Fortunately, there are solutions that can potentially provide relief, including customer relationship management (CRM) tools, said Erskine. Although their deployment is still fairly novel in healthcare, he believes “they should probably play a much bigger role” in call centers. However, a great deal of backend work is required to integrate with EHR software and keep the two in sync.

Crotty concurred, adding that healthcare organizations are “still trying to figure out how to use them and how to orchestrate campaigns,” he said. “I think it’s an evolving target.”

Artera, however, believes it is making significant strides with its recent platform update, Artera Harmony, an open system that orchestrates patient communication by integrating a hospital’s digital vendors — including EHRs and digital tools — and provides insights and benchmarks that can be viewed on a dashboard. The platform leverages AI and automation functionality to open a dialogue between stakeholders. The idea, said de Zwirek, was to “create an orchestration rule” that can create a better experience for patients, particularly those with chronic conditions. “If a patient comes in for multiple visits, we’re able to bundle it together and give an after-visit summary.”

His goal when he started the company in 2015 — after experiencing a health scare — was to disentangle what has become “a hairy problem,” he said. “This is so nuanced. You have all these different service lines and all of their unique workflows, and these service lines might disagree on what’s more important to the patient. How do you decide that?”

Breaking down silos

While there’s no magic bullet, there is an approach that can start to yield some answers, and it starts by establishing a solid governance structure. “It requires a lot of coordination,” said Crotty. For business and technology folks, that means finding some common ground — and realizing that everything can’t go through the EHR, particularly with more digital tools being adopted to fill niche spaces.

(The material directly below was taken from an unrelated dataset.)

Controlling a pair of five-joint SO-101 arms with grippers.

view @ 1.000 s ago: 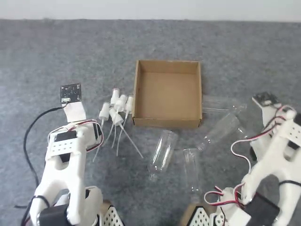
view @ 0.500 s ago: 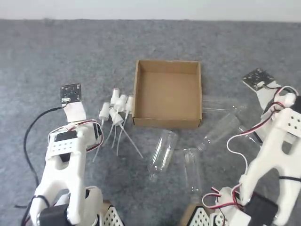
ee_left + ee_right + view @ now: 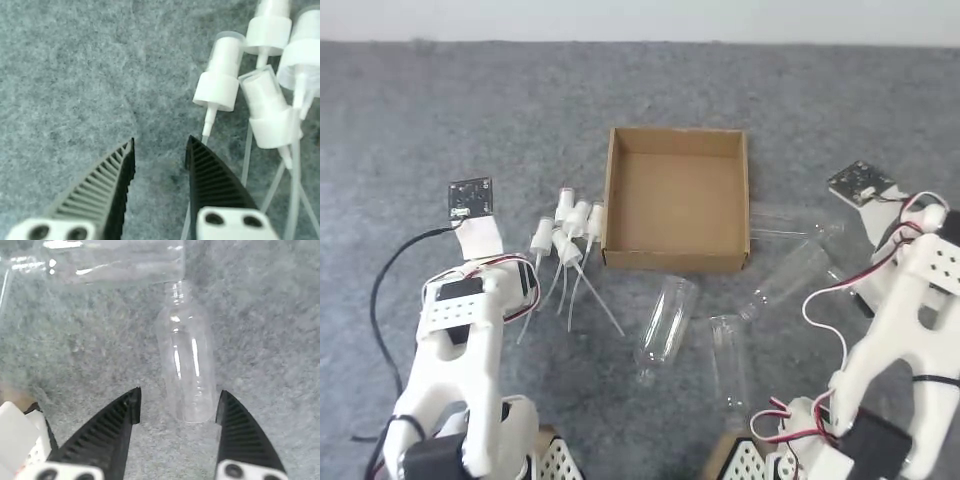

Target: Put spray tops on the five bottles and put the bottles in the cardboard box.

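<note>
while framing a clear bottle (image 3: 186, 355), holds right gripper (image 3: 180, 391) agape; holds left gripper (image 3: 160, 141) parted at nine o'clock of spray tops (image 3: 218, 82).

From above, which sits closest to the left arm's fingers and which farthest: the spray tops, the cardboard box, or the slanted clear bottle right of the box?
1. Spray tops: just right of the left fingers.
2. Cardboard box: mid-table, beyond the tops.
3. Slanted bottle: off the box's right front corner, farthest over.
</note>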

“You have to develop some line of sight around that,” he said, noting that patient communication is chartered directly under clinical governance. That way, “when something is decided, it gets put into the clinical informatics and the information technology pieces.”

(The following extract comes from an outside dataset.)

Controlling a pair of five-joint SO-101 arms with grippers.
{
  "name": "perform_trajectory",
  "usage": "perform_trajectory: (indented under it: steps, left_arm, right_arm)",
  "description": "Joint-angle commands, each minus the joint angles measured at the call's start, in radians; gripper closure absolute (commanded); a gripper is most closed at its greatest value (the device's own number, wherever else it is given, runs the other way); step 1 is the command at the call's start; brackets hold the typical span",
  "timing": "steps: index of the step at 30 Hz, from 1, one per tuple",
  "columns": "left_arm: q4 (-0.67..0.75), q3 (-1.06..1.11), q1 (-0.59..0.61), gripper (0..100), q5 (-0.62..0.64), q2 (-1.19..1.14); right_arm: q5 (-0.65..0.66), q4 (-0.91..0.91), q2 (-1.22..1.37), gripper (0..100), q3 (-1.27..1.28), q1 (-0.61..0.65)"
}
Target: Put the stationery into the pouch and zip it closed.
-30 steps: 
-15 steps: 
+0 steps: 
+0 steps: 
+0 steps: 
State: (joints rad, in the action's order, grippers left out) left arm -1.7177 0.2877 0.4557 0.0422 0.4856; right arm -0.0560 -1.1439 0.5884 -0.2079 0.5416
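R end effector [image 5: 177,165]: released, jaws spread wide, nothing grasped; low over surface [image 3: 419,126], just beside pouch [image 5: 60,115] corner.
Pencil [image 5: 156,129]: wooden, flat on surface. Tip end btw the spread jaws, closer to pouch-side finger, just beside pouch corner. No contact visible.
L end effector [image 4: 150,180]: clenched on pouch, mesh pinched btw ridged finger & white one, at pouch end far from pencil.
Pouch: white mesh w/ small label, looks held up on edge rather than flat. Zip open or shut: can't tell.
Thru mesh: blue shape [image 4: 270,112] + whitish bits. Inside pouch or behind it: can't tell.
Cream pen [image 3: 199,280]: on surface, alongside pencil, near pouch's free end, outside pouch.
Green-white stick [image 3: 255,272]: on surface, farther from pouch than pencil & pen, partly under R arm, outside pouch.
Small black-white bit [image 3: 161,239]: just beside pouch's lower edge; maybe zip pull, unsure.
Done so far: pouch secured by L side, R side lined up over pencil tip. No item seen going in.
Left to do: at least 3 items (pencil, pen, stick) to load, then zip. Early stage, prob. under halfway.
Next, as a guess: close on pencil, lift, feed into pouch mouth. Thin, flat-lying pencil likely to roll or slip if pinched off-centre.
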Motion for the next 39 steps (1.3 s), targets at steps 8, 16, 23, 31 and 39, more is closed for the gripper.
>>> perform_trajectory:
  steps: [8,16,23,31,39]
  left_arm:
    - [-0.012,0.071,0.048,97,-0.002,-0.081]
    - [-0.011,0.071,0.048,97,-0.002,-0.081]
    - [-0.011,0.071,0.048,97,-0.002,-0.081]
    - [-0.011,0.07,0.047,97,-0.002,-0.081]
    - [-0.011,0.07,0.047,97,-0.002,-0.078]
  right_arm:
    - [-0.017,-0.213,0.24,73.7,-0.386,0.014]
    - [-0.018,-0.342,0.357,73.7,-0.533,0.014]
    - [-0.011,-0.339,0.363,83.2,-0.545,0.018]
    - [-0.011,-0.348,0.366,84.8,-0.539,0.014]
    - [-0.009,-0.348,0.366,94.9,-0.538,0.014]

De Zwirek agreed, adding that committees should include representatives from marketing, analytics, operations, and practice administrators from all clinics. “I don’t know that there’s a way around that,” he said, “because there are so many stakeholders involved in the patient’s journey. If this happens in silos, it will never get fixed.”

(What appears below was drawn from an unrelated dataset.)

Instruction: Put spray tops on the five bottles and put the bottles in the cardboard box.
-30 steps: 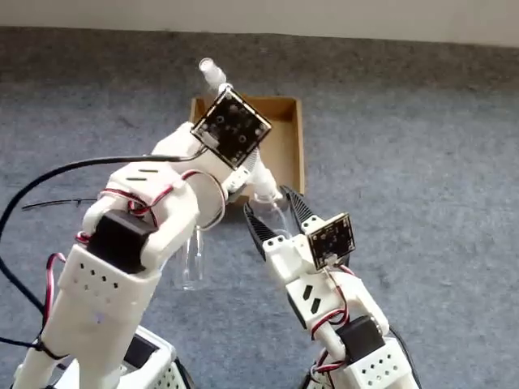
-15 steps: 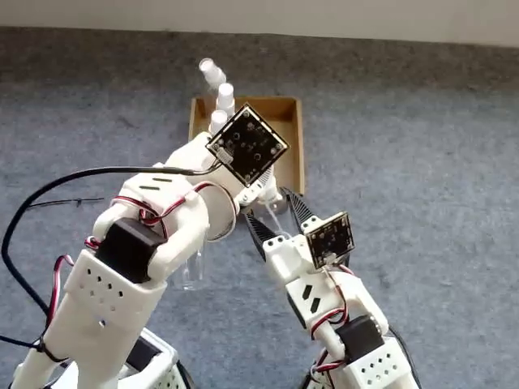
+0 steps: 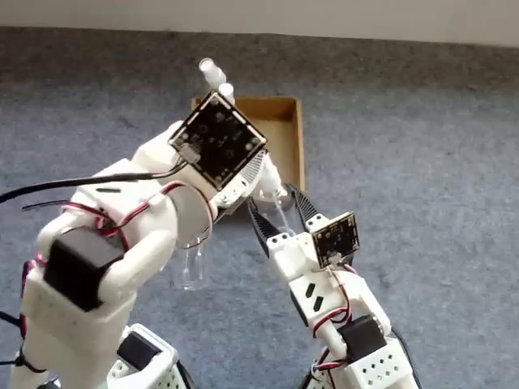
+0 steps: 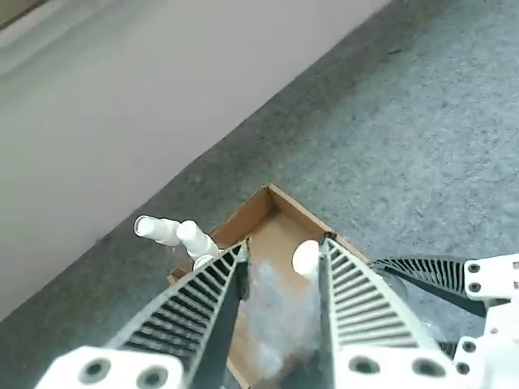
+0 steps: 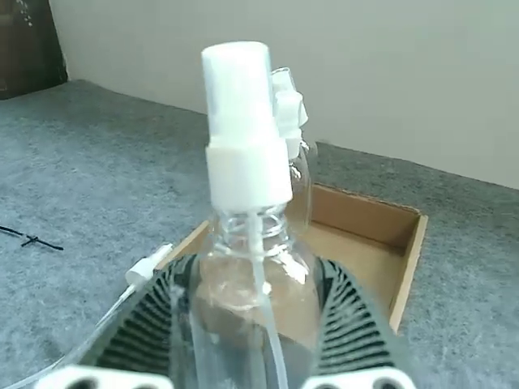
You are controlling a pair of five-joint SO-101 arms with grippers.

Of course, it doesn’t hurt to have a platform like Artera’s that can help orchestrate the digital tools being used by building out “rules and air traffic controls to help deliver a better experience,” de Zwirek said. “You build the governance tool, and we have the technology tool, which is a small part of it, but that guarantees visibility.”

Another important piece is consent, which can be particularly challenging given the “natural barriers to engagement” that exist in healthcare, according to de Zwirek. Adding a second and possibly even a third layer can enable patients to receive personal information via free text, which he believes would be a step in the right direction. “It’s all about patient choice,” he said. “There are additional dimensions to lowering barriers and getting better outcomes.”

There are also, however, privacy and security concerns that must be carefully considered, according to Crotty, who believes it’s certainly possible to communicate with patients in the manner of their choosing — provided the right steps are taken to ensure data are encrypted. “We have to be a lot more granular with understanding their preferences and being very explicit around consent, and doing it in a way that everyone, including the OCR, agrees with. We have to move into that space.”

Failure to address these challenges can have serious consequences, including patients seeking alternative options. Hence, the imperative is clear: healthcare organizations must navigate the complex patient engagement landscape with a coordinated, strategic approach that places the patient’s experience and preferences at the forefront. In doing so, they can achieve the delicate balance required for success in the ever-evolving realm of digital health communications and patient communications.